What is expected: The pictures must be left out, while the rest of the data is copied exactly.

Segment Start: Data listing

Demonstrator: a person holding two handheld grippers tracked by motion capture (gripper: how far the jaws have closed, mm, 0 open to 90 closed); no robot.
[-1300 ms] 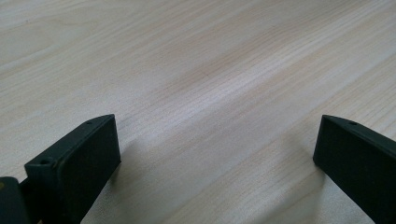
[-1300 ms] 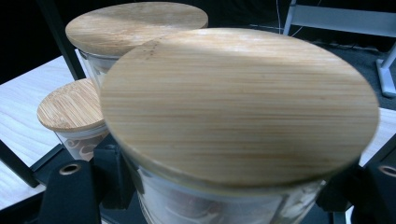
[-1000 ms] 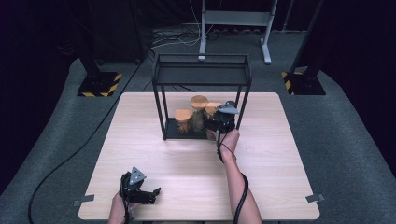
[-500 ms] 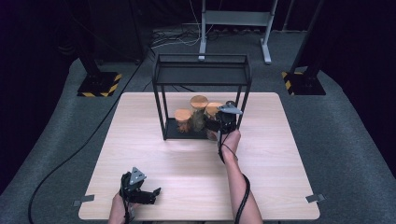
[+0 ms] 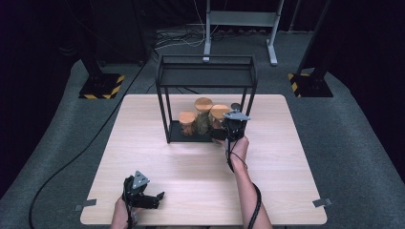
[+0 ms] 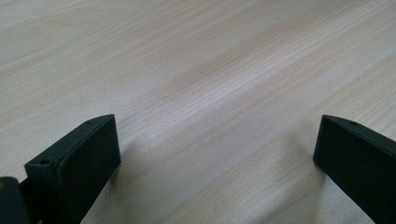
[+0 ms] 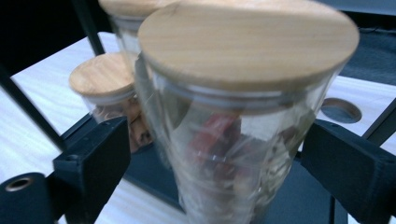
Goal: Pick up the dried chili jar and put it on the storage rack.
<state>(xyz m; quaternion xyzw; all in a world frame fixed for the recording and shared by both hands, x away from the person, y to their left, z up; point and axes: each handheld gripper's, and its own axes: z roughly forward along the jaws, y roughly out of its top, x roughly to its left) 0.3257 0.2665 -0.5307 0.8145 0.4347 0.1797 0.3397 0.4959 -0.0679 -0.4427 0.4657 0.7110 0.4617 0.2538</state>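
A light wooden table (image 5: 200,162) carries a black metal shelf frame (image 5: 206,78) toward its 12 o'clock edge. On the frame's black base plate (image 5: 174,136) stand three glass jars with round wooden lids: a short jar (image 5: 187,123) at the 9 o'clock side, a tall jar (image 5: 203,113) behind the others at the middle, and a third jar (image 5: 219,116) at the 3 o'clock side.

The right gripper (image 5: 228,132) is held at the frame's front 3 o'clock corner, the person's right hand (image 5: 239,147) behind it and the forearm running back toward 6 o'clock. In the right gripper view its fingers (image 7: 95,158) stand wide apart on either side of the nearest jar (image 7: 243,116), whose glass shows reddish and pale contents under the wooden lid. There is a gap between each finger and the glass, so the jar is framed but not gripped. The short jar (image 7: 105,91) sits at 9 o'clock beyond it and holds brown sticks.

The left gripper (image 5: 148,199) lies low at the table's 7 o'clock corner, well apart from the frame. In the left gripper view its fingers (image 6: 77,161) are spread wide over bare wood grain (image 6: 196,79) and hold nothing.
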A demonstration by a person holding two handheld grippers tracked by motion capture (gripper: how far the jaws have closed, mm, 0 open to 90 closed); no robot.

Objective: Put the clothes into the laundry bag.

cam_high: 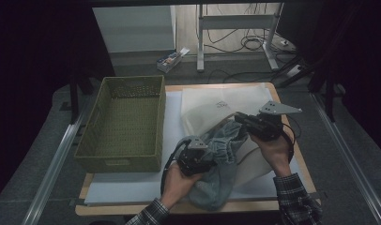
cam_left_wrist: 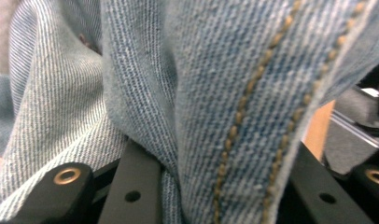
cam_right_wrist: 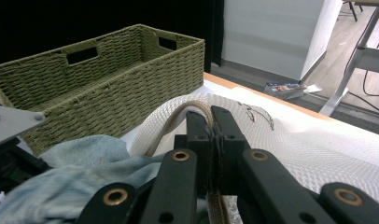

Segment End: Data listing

Answer to this exercise:
Demonstrator: a person holding two handheld grippers tracked by motion capture (gripper: how far the jaws have closed, mm, 0 open to 90 closed); no robot.
[-1300 ms] 
[-1300 ms] 
[-1000 ms] 
[-500 ms] 
[+0 ms] 
[+0 ms] 
[+0 ms] 
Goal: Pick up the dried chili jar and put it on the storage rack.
<state>(xyz m; quaternion xyzw; all in a world frame fixed for the recording and shared by both hands, x away from the person, y to their left, z up; point and axes: each handheld gripper's, and its own axes: z roughly forward along the jaws, y roughly out of its top, x roughly to its left) 0.3257 0.2665 -0.5307 0.8145 0.4347 0.1797 0.3397 0.4959 -0.0679 -0.4427 0.4657 0.7110 0.4617 0.2538</state>
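A light wooden table (image 5: 200,162) carries a black metal shelf frame (image 5: 206,78) toward its 12 o'clock edge. On the frame's black base plate (image 5: 174,136) stand three glass jars with round wooden lids: a short jar (image 5: 187,123) at the 9 o'clock side, a tall jar (image 5: 203,113) behind the others at the middle, and a third jar (image 5: 219,116) at the 3 o'clock side.

The right gripper (image 5: 228,132) is held at the frame's front 3 o'clock corner, the person's right hand (image 5: 239,147) behind it and the forearm running back toward 6 o'clock. In the right gripper view its fingers (image 7: 95,158) stand wide apart on either side of the nearest jar (image 7: 243,116), whose glass shows reddish and pale contents under the wooden lid. There is a gap between each finger and the glass, so the jar is framed but not gripped. The short jar (image 7: 105,91) sits at 9 o'clock beyond it and holds brown sticks.

The left gripper (image 5: 148,199) lies low at the table's 7 o'clock corner, well apart from the frame. In the left gripper view its fingers (image 6: 77,161) are spread wide over bare wood grain (image 6: 196,79) and hold nothing.
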A demonstration by a person holding two handheld grippers tracked by motion capture (gripper: how far the jaws have closed, mm, 0 open to 90 closed); no robot.

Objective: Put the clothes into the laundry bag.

cam_high: 
cam_left_wrist: 
cam_right_wrist: 

The exercise requires nothing more than what has been given.